Malgré le cessez-le-feu de 2024, les tensions persistent le long de la frontière israélo-libanaise
L’armée israélienne a mené, mardi 9 décembre, de nouvelles frappes ciblant des infrastructures du Hezbollah dans le sud du Liban. Ces opérations interviennent dans un contexte de tensions persistantes malgré un cessez-le-feu conclu en novembre 2024 et sous la pression croissante des États-Unis sur Beyrouth pour désarmer le groupe chiite pro-iranien.
Des cibles stratégiques visées
Selon l’armée israélienne, les frappes ont touché des sites de lancement utilisés pour des attaques contre Israël, ainsi qu’un complexe d’entraînement de la force Al-Radwan, unité d’élite du Hezbollah. Des champs de tir et des zones de formation à divers types d’armes ont également été détruits, visant à affaiblir la capacité opérationnelle du groupe.
Malgré le cessez-le-feu décrété en novembre 2024, Israël continue d’occuper cinq points frontaliers et d’intervenir militairement dans la région, ce qui alimente l’instabilité dans le sud du Liban.
Un Hezbollah affaibli mais résistant
Le Hezbollah, fortement affaibli par les hostilités passées et notamment par l’assassinat de son chef historique Hassan Nasrallah en septembre 2024, conserve néanmoins une présence militaire significative. Ses dirigeants dénoncent la pression israélienne et s’opposent à toute initiative de désarmement, invoquant la poursuite de l’occupation israélienne sur le territoire libanais.

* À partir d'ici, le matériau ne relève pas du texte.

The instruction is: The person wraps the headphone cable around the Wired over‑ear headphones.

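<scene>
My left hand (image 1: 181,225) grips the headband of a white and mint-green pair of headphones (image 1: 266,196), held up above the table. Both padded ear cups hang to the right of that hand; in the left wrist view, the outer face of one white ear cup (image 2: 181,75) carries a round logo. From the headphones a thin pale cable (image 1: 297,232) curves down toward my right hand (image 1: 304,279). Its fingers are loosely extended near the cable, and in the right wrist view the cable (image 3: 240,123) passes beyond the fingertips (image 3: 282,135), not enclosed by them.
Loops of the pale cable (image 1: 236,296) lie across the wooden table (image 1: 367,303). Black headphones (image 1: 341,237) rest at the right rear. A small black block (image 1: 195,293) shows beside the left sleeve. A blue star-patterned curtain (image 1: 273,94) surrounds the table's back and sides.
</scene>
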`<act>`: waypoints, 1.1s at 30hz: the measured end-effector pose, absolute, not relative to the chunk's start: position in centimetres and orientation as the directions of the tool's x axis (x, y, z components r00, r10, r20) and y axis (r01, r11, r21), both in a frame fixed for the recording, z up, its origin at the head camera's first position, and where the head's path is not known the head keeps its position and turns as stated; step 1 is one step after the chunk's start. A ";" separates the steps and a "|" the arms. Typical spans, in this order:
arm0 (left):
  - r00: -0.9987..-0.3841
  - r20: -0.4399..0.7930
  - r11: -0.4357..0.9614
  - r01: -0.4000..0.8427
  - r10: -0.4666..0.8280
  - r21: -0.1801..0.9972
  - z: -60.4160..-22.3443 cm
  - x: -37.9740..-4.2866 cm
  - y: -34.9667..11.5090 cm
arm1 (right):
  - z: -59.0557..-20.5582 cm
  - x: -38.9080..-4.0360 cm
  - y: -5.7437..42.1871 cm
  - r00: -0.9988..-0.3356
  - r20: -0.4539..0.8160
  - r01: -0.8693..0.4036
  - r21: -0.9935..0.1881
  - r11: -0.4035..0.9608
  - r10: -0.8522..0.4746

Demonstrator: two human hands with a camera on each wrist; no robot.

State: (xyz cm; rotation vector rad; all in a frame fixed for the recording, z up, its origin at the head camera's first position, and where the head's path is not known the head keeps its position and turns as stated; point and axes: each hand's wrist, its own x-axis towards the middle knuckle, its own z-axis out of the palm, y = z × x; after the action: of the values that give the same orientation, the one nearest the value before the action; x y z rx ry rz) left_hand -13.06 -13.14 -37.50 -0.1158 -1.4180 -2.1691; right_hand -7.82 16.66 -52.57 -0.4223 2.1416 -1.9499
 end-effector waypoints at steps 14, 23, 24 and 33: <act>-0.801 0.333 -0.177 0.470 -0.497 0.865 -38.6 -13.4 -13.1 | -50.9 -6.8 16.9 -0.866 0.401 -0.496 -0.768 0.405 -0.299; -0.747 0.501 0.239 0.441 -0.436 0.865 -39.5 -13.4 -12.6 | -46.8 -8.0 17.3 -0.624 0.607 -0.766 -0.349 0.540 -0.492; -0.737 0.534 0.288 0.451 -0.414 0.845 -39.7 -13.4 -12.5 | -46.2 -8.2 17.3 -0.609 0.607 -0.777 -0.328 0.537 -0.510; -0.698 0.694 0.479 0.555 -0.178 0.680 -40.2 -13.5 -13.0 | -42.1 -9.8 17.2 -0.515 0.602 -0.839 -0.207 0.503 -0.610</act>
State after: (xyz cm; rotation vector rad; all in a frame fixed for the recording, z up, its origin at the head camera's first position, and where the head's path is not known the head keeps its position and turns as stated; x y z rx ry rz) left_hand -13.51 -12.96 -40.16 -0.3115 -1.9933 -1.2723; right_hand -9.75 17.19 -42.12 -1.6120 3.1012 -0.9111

La pression internationale et les risques de nouvelle escalade
Les États-Unis multiplient les pressions sur le Liban pour obtenir le désarmement du Hezbollah et la stabilisation de la frontière. Cependant, la multiplication des frappes israéliennes risque de raviver les tensions et d’entraîner une escalade, mettant en péril toute perspective de paix durable dans la région.
La situation reste ainsi extrêmement fragile, avec des populations civiles exposées aux risques de nouvelles hostilités.